Il mese di giugno 2019 si è concluso e tutti i dati climatologici sono stati raccolti. Ora attendiamo dall’Istituto di Scienze dell’Atmosfera e del Clima del CNR di Bologna il resoconto dell’anomalia di temperatura. Dando però un primo colpo d’occhio al quadro generale, comprensibile dalla mappa in evidenza (clic per aprirla) prodotta dal NCEP americano, è ben evidente come il primo mese dell’estate meteorologica abbia staccato scarti dalla climatologia rispetto al trentennio 1981-2010 davvero significativi.
In linea di massima, le anomalie positive spaziano nell’intervallo +1/+6 °C, con quest’ultimo estremo che caratterizza in modo particolare il settore alpino sfiorando il Triveneto. La maggior parte delle altre aree sul territorio italiano sono state invece caratterizzate da temperature superiori alla media tra i +2 e i +4 °C, cioè da valori che porranno probabilmente questo mese di giugno tra quelli più caldi della serie storica.

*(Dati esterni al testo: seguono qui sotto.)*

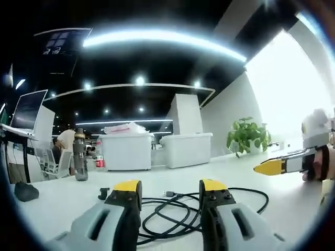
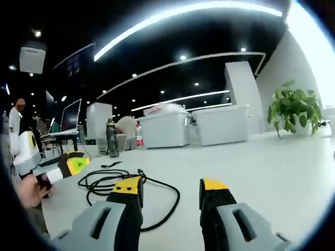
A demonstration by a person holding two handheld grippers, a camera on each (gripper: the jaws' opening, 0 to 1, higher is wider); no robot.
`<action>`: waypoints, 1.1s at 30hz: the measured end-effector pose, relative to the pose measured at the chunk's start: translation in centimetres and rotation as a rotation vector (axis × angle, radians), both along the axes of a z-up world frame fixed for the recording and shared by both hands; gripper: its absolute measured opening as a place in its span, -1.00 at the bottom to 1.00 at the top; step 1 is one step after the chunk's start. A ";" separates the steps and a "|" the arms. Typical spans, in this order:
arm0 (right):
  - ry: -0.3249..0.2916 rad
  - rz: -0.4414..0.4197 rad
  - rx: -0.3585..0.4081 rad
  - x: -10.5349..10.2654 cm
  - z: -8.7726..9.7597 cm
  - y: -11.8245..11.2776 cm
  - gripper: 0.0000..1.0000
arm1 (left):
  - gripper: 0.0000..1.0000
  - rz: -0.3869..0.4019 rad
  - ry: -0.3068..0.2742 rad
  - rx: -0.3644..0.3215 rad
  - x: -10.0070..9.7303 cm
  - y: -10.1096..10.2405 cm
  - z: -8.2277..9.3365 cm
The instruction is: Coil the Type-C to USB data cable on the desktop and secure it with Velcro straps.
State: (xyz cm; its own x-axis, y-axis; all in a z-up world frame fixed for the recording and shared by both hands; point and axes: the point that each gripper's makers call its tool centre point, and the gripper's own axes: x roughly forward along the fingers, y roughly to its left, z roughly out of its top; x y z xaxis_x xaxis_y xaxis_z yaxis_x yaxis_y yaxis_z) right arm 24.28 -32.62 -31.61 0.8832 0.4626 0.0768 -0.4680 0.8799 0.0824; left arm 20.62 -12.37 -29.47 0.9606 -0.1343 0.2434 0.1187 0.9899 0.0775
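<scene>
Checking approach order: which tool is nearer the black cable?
Left. The left tool sits right over the black cable, loops between its jaws. The right tool is off to the cable's side.

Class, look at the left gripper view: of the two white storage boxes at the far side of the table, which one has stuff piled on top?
The left white box, nearer the dark water bottle. A heap of white material sits on its lid, while the right white box has a bare, flat lid.

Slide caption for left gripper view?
Open left gripper hovers over loose black cable on white desktop.
</scene>
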 end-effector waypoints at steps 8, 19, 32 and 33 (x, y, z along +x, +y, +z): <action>-0.071 0.102 -0.033 -0.4 1.6 2.3 -0.05 | -0.16 0.024 -0.086 -0.177 0.2 4.5 2.7; -0.136 0.258 0.118 5.6 6.9 6.2 -0.10 | -0.16 -0.061 -0.064 -0.179 2.4 7.0 3.8; -0.049 0.461 -0.231 7.0 5.1 11.7 0.09 | 0.23 -0.057 -0.248 -0.010 6.4 9.0 9.9; 0.006 0.478 -0.262 7.4 4.1 12.1 0.12 | 0.34 -0.084 -0.261 -0.065 6.6 9.0 10.3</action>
State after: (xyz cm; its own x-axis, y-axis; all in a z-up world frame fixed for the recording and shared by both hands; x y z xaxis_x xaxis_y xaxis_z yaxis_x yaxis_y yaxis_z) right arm 31.72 -20.55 -27.52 0.5699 0.8157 -0.0996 -0.8211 0.5606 -0.1074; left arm 27.26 -3.38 -19.16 0.8503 -0.1864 0.4921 0.1844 0.9814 0.0531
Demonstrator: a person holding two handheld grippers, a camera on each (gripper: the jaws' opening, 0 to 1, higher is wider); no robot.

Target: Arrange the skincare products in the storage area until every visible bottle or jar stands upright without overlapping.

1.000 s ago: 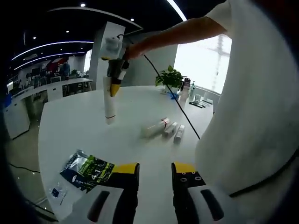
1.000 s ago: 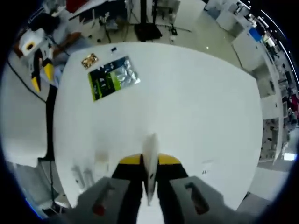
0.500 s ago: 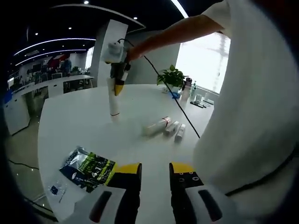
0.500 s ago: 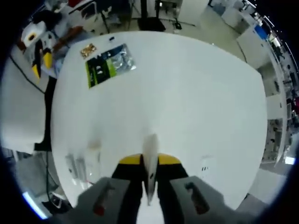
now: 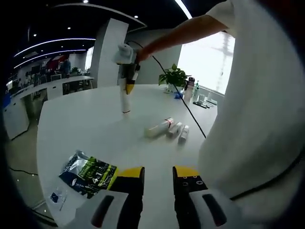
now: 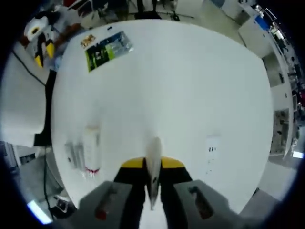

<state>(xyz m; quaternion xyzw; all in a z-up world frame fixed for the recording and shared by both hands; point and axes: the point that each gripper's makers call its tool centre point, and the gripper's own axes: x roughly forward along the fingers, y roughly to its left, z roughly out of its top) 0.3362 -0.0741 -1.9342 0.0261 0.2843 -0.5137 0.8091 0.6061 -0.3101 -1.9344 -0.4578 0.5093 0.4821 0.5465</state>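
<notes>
In the right gripper view my right gripper [image 6: 152, 164] is shut on a thin white tube [image 6: 153, 157], held high above the white table [image 6: 190, 86]. The left gripper view shows that right gripper [image 5: 127, 78] in the air, the white tube [image 5: 125, 101] hanging down from it over the table's far part. A white bottle with a red band [image 5: 158, 129] and two smaller white tubes [image 5: 179, 131] lie on their sides mid-table; the bottle [image 6: 91, 149] also shows from above. My left gripper [image 5: 157, 174] is open and holds nothing, low near the table's edge.
A green and silver foil packet [image 5: 90, 171] lies near the left gripper, with a small blue-printed sachet [image 5: 56, 195] beside it. A potted plant [image 5: 174, 77] and small items stand at the far edge. A person's white shirt [image 5: 257, 119] fills the right side. A cable [image 5: 183, 102] runs across the table.
The right gripper has carried the hanging tube farther across the table, away from the left gripper. The right gripper view has shifted, so the lying bottle now shows clearly. The left gripper stays put.
</notes>
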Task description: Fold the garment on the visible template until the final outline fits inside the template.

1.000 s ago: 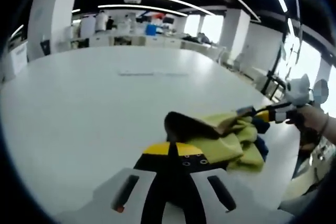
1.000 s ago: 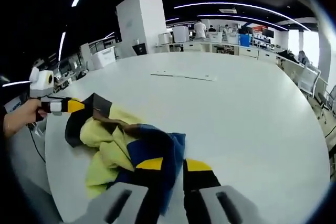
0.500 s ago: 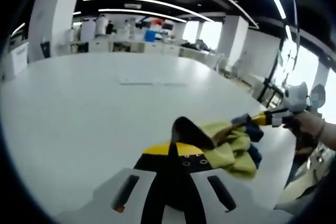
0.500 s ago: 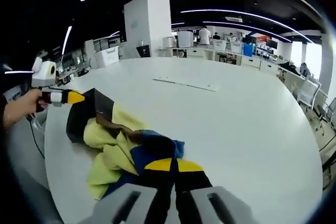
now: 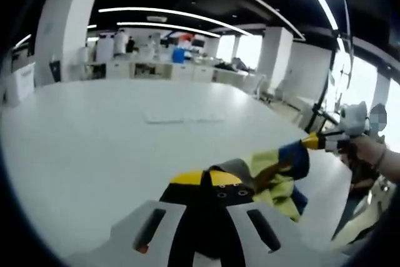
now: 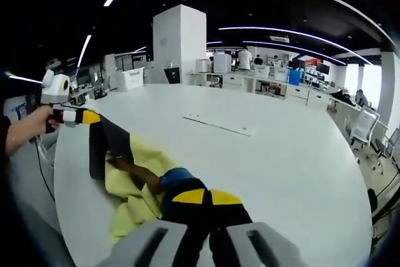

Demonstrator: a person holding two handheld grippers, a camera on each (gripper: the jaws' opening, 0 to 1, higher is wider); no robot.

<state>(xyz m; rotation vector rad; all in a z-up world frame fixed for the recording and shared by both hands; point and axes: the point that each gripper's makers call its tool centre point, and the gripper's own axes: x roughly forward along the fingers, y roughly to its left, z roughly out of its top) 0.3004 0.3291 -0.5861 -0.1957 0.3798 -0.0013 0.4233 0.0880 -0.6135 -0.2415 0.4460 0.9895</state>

Si tratta di una notizia che meriterebbe sui quotidiani articoli da prima pagina ma che invece – al di là delle solite sterili manfrine telegiornalistiche cariche di luoghi comuni – sta passando in silenzio, come è passata in silenzio l’intensa ondata di caldo della settimana scorsa alla quale non è stato dedicata nemmeno una colonna. Ben diverso trattamento era a suo tempo stato riservato al “freddo” di maggio, strumentalizzato impropriamente per negare il riscaldamento globale, per il quale si utilizzano, scorrettamente, due pesi e due misure.